Objective: Given a set of sequences ( eg: step1->step2->step3, step1->step3->step5) ) arranged in an array of lists, count the number of times every contiguous sub-lists occur
Where I need your help:
The code below works, but is very slow on my original dataset (100M sequences, with 100 unique steps). Can you help me make this more efficient? For larger datasets, is there a more efficient programming method than just brute force?

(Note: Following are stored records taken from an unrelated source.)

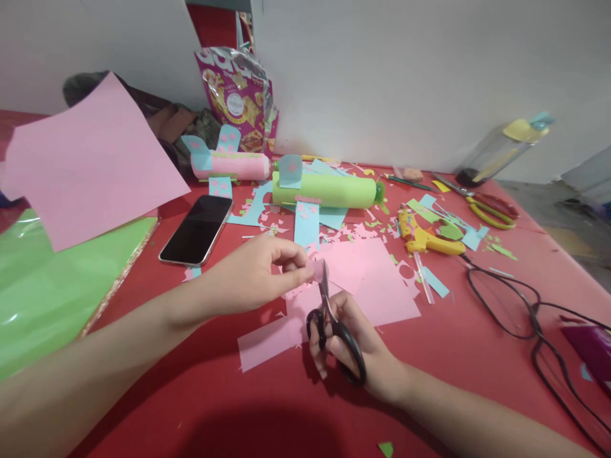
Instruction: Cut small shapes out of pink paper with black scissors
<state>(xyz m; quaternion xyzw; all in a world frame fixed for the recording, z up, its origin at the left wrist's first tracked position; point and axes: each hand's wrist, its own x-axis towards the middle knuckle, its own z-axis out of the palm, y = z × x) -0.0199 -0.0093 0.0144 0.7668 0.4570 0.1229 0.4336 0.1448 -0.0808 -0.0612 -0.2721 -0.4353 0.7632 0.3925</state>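
Observation:
My left hand (258,270) pinches a small pink paper piece (316,267) above the red table (191,394). My right hand (356,346) grips black-handled scissors (334,324), blades pointing up and meeting the small piece. Under both hands lies a cut pink paper sheet (372,280) with a pink strip (267,343) beside it. Behind them rest a green paper-covered bottle plane (329,189) with light blue wings and a smaller pink one (229,165).
A black phone (196,229) lies left of centre. Large pink (86,159) and green sheets (52,280) cover the left. A yellow glue gun (424,238) with black cord (534,318), yellow-handled scissors (487,208), a snack bag (238,95) and a bottle (506,146) sit further back. Paper scraps are scattered.

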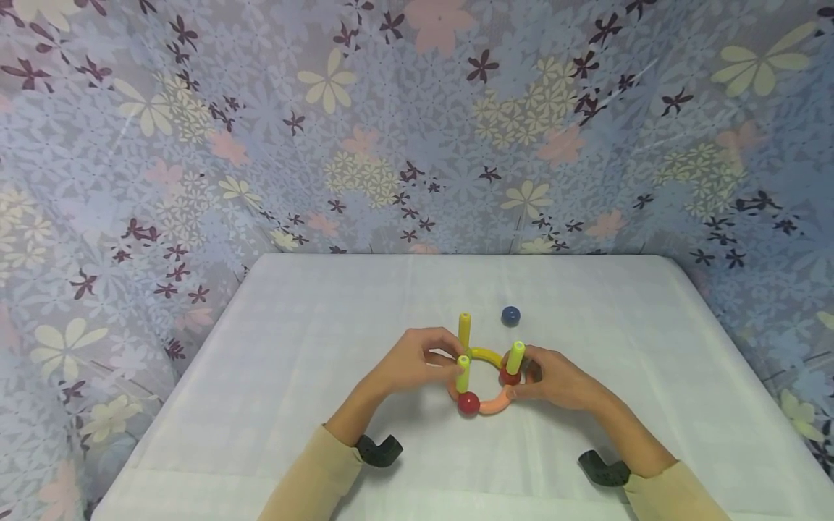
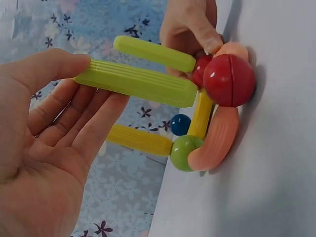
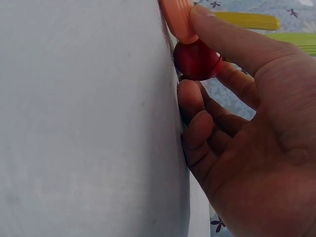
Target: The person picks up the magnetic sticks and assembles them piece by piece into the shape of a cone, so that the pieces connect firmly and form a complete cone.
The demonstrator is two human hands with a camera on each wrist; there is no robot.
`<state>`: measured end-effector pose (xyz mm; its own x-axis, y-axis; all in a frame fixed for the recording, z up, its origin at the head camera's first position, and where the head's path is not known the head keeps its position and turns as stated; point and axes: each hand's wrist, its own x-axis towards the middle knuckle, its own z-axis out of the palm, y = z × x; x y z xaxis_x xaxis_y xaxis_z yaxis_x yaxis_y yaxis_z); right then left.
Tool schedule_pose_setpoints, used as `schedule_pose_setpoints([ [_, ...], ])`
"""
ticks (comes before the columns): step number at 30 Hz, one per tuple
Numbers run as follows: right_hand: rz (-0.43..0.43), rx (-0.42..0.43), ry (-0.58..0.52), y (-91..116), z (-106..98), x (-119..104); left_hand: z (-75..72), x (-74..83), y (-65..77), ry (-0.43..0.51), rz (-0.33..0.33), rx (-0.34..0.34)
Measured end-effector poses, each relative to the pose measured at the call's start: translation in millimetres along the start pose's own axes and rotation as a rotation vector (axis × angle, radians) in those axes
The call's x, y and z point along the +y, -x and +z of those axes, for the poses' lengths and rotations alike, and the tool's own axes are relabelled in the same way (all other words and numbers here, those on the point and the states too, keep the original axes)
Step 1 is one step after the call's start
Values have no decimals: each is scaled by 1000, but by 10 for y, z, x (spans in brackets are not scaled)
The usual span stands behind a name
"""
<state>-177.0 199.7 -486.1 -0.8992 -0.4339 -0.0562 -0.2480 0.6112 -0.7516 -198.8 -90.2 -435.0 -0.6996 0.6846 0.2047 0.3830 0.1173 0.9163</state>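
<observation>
A ring of toy connector pieces lies on the table, made of orange curved pieces [image 1: 496, 404], a yellow curved piece [image 1: 487, 355], two red balls and a green ball [image 2: 182, 153]. My left hand [image 1: 417, 362] pinches the upper end of a light green ribbed rod [image 2: 138, 85], whose lower end meets the near red ball [image 2: 229, 80]. My right hand [image 1: 557, 380] grips the ring at the other red ball [image 3: 197, 60], its thumb on an orange curved piece. From that ball rises a second light green rod [image 1: 516, 357]. A yellow rod [image 1: 464, 330] stands upright on the green ball.
A loose blue ball [image 1: 511, 316] lies behind the ring on the white-covered table [image 1: 313, 311]. A floral cloth [image 1: 391, 130] hangs behind and at both sides. Dark curved wrist mounts [image 1: 380, 451] sit at both sleeves.
</observation>
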Motion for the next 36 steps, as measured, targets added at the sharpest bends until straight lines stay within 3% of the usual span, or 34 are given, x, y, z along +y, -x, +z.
schedule_pose_setpoints([
  [11, -11, 14, 4, 12, -2, 7, 69, 45, 9, -12, -10, -30],
  [23, -19, 1, 9, 2, 3, 14, 70, 43, 10, -15, 40, -59],
  [27, -2, 3, 15, -4, 12, 18, -2, -34, 22, -35, 54, 27],
  [33, 8, 10, 19, 6, 8, 2, -30, -217, -9, -136, -16, 288],
  [36, 8, 11, 24, 8, 4, -3, 0, -326, -45, -185, -74, 295],
])
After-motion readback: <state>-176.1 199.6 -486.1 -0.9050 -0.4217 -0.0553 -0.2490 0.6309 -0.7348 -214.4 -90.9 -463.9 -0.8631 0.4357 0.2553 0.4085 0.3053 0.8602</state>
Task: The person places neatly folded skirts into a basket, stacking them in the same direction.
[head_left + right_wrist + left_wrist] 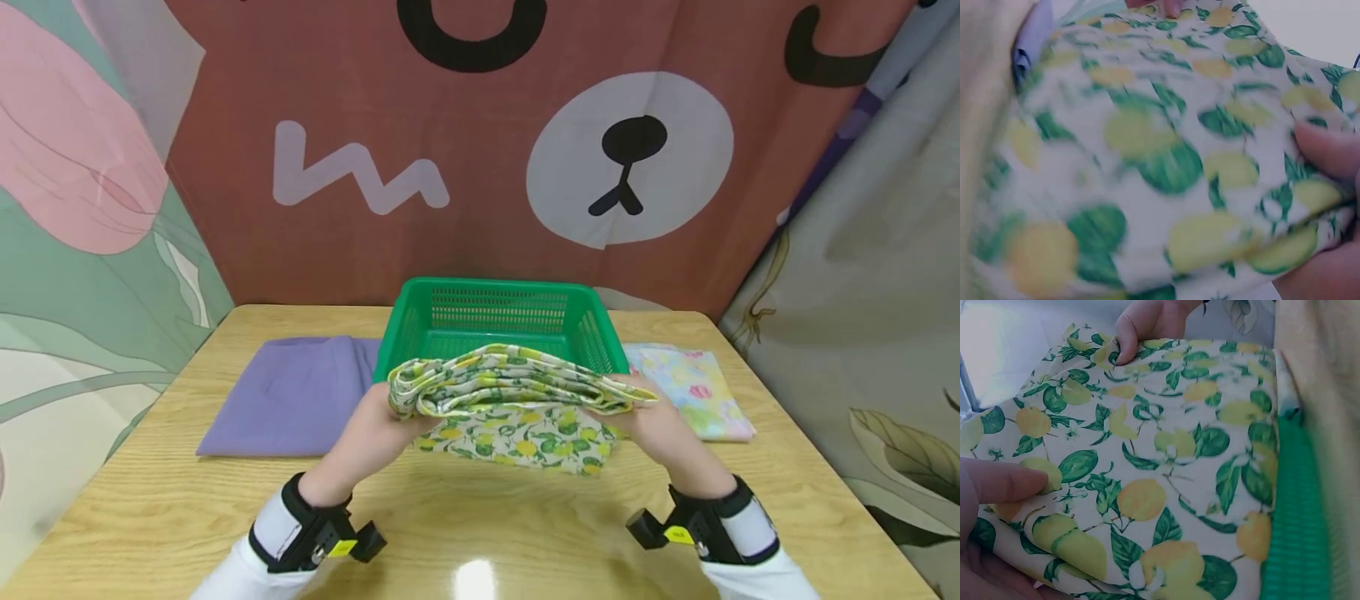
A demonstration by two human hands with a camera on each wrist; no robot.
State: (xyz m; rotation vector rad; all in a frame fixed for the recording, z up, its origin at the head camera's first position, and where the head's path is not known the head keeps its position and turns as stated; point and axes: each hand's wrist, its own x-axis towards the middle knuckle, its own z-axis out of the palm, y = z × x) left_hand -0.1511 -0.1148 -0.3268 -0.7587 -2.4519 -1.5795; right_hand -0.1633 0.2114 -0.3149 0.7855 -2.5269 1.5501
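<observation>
Between both hands hangs a folded lemon-print cloth [517, 437], white with yellow fruit and green leaves, its stacked layers showing along the upper edge. My left hand [382, 425] grips its left end, and in the left wrist view the thumb [1019, 481] lies flat over the print. On the other end, my right hand [648, 421] holds the cloth, the thumb [1329, 150] on one face and fingers beneath. The cloth is up in front of a green basket [397, 333] and covers part of its near side.
A folded purple cloth [288, 396] lies on the wooden table [420, 533] left of the basket. To the right is a folded pastel floral cloth [693, 387], partly behind my right hand. A brown curtain [337, 250] with a bear face hangs behind the table.
</observation>
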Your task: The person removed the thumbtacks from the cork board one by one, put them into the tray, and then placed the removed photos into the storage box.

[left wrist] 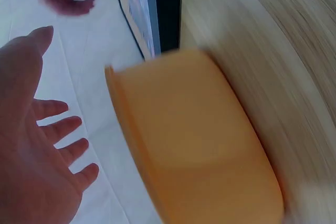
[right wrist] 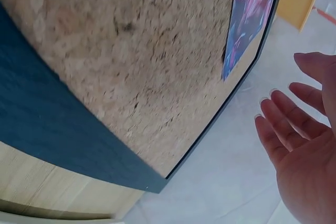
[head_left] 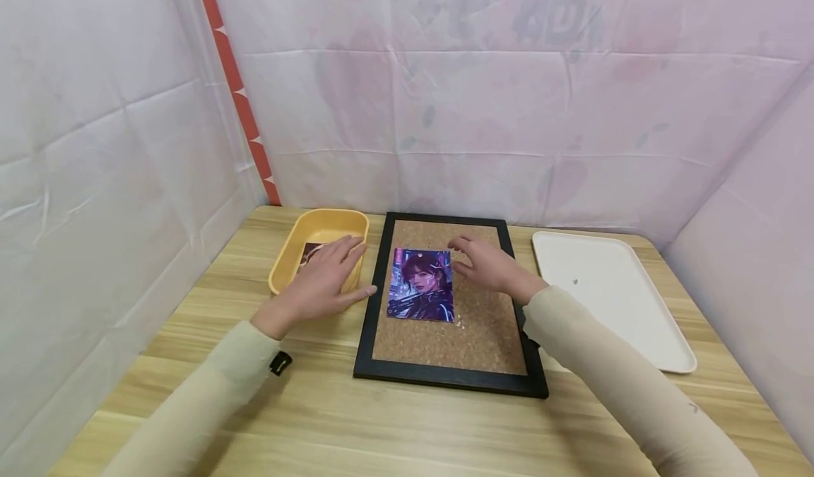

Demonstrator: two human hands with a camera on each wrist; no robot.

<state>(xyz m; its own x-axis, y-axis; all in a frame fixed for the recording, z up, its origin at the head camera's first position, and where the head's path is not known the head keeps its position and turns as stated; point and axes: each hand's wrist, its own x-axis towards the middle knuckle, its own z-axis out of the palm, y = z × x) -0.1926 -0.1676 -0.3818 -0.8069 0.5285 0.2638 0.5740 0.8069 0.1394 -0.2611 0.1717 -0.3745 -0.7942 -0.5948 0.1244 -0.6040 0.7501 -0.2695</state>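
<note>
A printed picture card (head_left: 421, 286) of a dark-haired figure in purple and blue lies on the left part of a black-framed corkboard (head_left: 486, 336). A small pale dot shows near its top edge. My right hand (head_left: 488, 265) hovers over the cork beside the card's right edge, its fingers loosely bent around nothing. In the right wrist view, that hand (right wrist: 302, 129) has an empty palm. My left hand (head_left: 321, 283) is held above a yellow plastic bin (head_left: 289, 261), fingers spread and empty. Inside the bin is another picture card (head_left: 309, 253), partly hidden by the hand.
To the right of the board is a white tray (head_left: 610, 293) with a small dark speck on it. Small white bits lie on the cork below the card. A wooden tabletop (head_left: 318, 420) bears everything, with pale sheets hanging at the back and sides.
</note>
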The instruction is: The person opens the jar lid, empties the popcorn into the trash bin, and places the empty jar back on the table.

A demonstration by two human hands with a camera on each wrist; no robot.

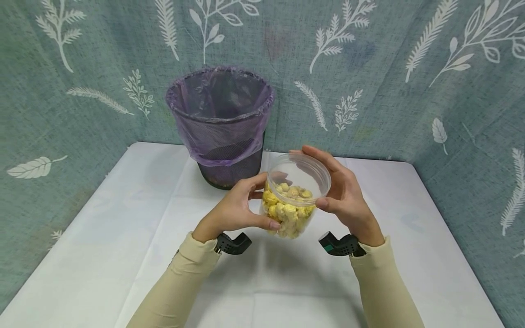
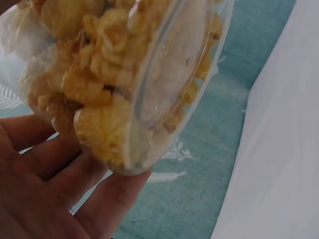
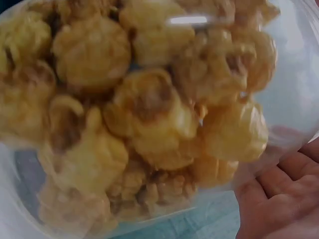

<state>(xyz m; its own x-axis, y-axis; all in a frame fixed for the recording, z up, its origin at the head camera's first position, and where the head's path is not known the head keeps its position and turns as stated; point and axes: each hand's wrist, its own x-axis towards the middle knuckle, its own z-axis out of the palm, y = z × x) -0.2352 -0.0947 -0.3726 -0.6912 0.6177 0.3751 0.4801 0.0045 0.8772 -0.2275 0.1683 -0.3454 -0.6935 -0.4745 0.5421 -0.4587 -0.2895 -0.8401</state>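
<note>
Above the table I hold a clear plastic jar [image 1: 299, 182] about half full of yellow popcorn [image 1: 287, 212], tilted, its round mouth bare of any lid. My left hand [image 1: 239, 207] grips the jar's lower side, with the thumb across the front. Around the rim on the other side curls my right hand [image 1: 342, 191], its thumb at the near edge. In the left wrist view, the left fingers [image 2: 114, 199] lie along the jar near its base. The right wrist view shows popcorn [image 3: 149, 109] through the wall, with part of the right hand [image 3: 284, 199] beside it.
A dark mesh waste bin [image 1: 229, 173] lined with a purple bag [image 1: 221, 136] stands at the table's back edge, left of the jar. White cloth covers the table [image 1: 164, 255]. A green leaf-patterned curtain [image 1: 287, 45] hangs behind and along both sides.
</note>
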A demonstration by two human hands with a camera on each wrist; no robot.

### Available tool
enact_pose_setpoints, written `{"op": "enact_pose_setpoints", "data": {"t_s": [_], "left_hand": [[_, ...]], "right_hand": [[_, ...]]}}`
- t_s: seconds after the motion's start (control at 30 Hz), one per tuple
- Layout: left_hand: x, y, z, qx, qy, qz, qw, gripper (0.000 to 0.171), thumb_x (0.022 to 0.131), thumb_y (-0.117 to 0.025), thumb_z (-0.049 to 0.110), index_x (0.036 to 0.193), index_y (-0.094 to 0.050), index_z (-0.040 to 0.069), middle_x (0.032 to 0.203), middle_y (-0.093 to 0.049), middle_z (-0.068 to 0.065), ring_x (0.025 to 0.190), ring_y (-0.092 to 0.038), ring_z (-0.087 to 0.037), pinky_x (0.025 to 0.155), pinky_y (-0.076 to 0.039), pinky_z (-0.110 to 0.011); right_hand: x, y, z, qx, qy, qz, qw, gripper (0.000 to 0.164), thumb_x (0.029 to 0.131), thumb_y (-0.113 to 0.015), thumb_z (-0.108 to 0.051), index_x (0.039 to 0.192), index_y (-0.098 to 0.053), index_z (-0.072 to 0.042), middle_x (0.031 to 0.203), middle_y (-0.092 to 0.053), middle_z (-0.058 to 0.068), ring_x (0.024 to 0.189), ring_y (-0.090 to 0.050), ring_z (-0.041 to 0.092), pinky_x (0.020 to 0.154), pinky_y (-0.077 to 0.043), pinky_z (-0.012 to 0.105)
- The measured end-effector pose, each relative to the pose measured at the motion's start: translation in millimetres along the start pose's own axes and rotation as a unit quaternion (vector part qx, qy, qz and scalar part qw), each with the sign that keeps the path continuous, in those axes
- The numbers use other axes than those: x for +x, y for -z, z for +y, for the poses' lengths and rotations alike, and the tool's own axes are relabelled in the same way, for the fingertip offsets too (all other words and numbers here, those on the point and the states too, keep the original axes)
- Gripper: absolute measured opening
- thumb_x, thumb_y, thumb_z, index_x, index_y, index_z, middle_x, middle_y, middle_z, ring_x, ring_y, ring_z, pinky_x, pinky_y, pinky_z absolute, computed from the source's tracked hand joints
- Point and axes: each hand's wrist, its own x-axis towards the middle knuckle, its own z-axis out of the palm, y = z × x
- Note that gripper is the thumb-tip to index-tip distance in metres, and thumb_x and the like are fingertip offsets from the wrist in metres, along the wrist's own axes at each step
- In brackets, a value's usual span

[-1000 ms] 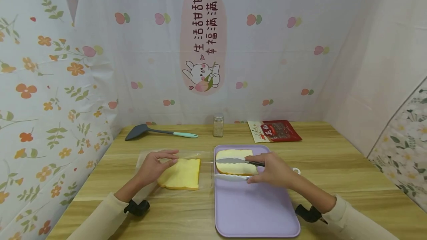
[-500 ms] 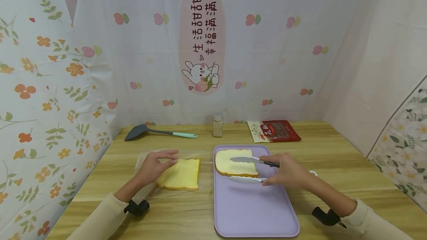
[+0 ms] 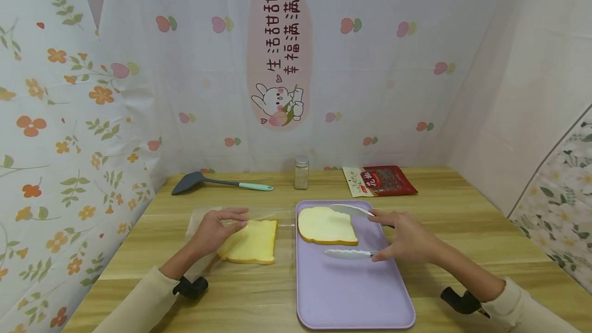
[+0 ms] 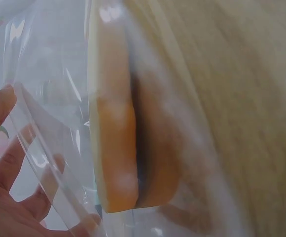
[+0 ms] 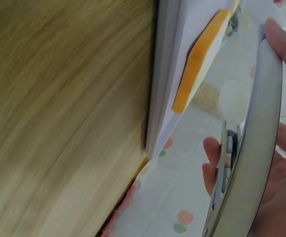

My code currently depends on each element in the list being a single character. How can I adapt this code to handle multiple-character elements?
Working code:
from collections import Counter
sequences = [['A','B'],['A','B','B'],['A','C','A','B']]
counts = Counter()
for sequence in sequences:
input = "".join(sequence)
for j in range(1,len(input)+1):
counts = counts + Counter(input[i:i+j] for i in range(len(input)-(j-1)))
print counts
for x in counts:
print x,":",counts[x]," times"
1 Answer 1
1. Write a test case
When working on performance of code, the first thing to do is to make a reproducible test case. We'll need to have your code in a function:
from collections import Counter
def subsequence_counts_1(sequences):
counts = Counter()
for sequence in sequences:
input = "".join(sequence)
for j in range(1,len(input)+1):
counts = counts + Counter(input[i:i+j] for i in range(len(input)-(j-1)))
return counts
and then we need some test data:
import random
import string
def test_data(n, m, choices):
"""Return a list of n lists of m items chosen randomly from choices."""
return [[random.choice(choices) for _ in range(m)] for _ in range(n)]
So let's try a small example:
>>> data = test_data(50, 50, string.ascii_uppercase)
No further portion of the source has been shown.